When Dwayne takes the stage, all else wilts and becomes forgotten. Consider the movie’s central safety tip, this one authoritatively delivered by The Rock himself after herding a dozen strangers to AT&T Stadium in San Francisco. During the aftermath one of the women asks, “How did you know to send us here?” Rock stares with an indomitable intensity: “Always find a big hard surface to push up against.” I’ll remember that one. I’d probably remember anything coming from the mouth of a talking trapezius.

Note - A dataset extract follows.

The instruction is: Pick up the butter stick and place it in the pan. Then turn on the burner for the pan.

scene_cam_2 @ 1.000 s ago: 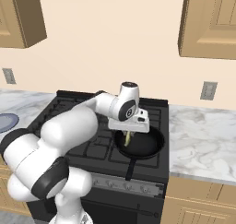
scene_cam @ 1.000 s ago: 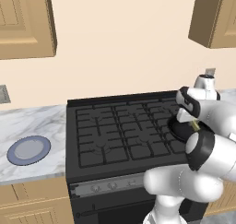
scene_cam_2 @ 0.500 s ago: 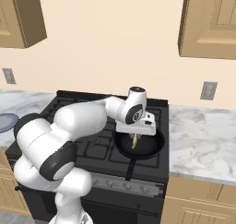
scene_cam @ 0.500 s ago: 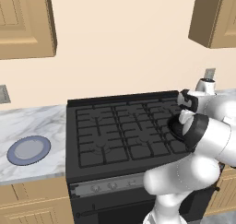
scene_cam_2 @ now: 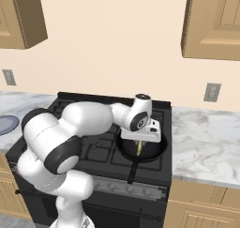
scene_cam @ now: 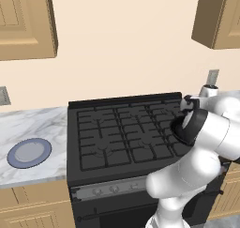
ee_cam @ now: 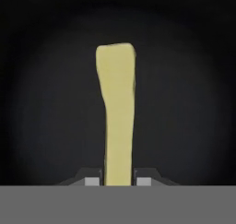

Let me be clear about how much of the PSA’s success rides on Dwayne. Imagine if someone else was cast in Dwayne’s role, someone of color but less in vogue, like Chris Tucker. Sure, both have impeccable comedy careers: one became popular after taking inordinate amounts of steroids and wearing skimpy costumes; the other cashed out on the surprisingly large demographic of Americans who will find anything spoken with the voice of an angry castrato boy funny. If Chris Tucker played the role we would all find ourselves, when the Big One finally hits, wondering if what he said about pressing our bodies up against something large and hard was actual advice or a bad sex joke that implicated… Wait, is The Rock’s public safety advice actual advice or the final pleadings of a dying sex icon?

At some point director Brad Peyton must have realized that they had too much money and not enough ways to share earthquake safety tips, so he penciled in another great lesson to fill the film’s thematic palette out, and it’s my personal favorite: sign your divorce papers as soon as you can because an earthquake might hit and force you to accidentally save your failing marriage. That one really sank in for me. Thanks to San Andreas, I may one day find myself saving not only my life, but my divorce, too!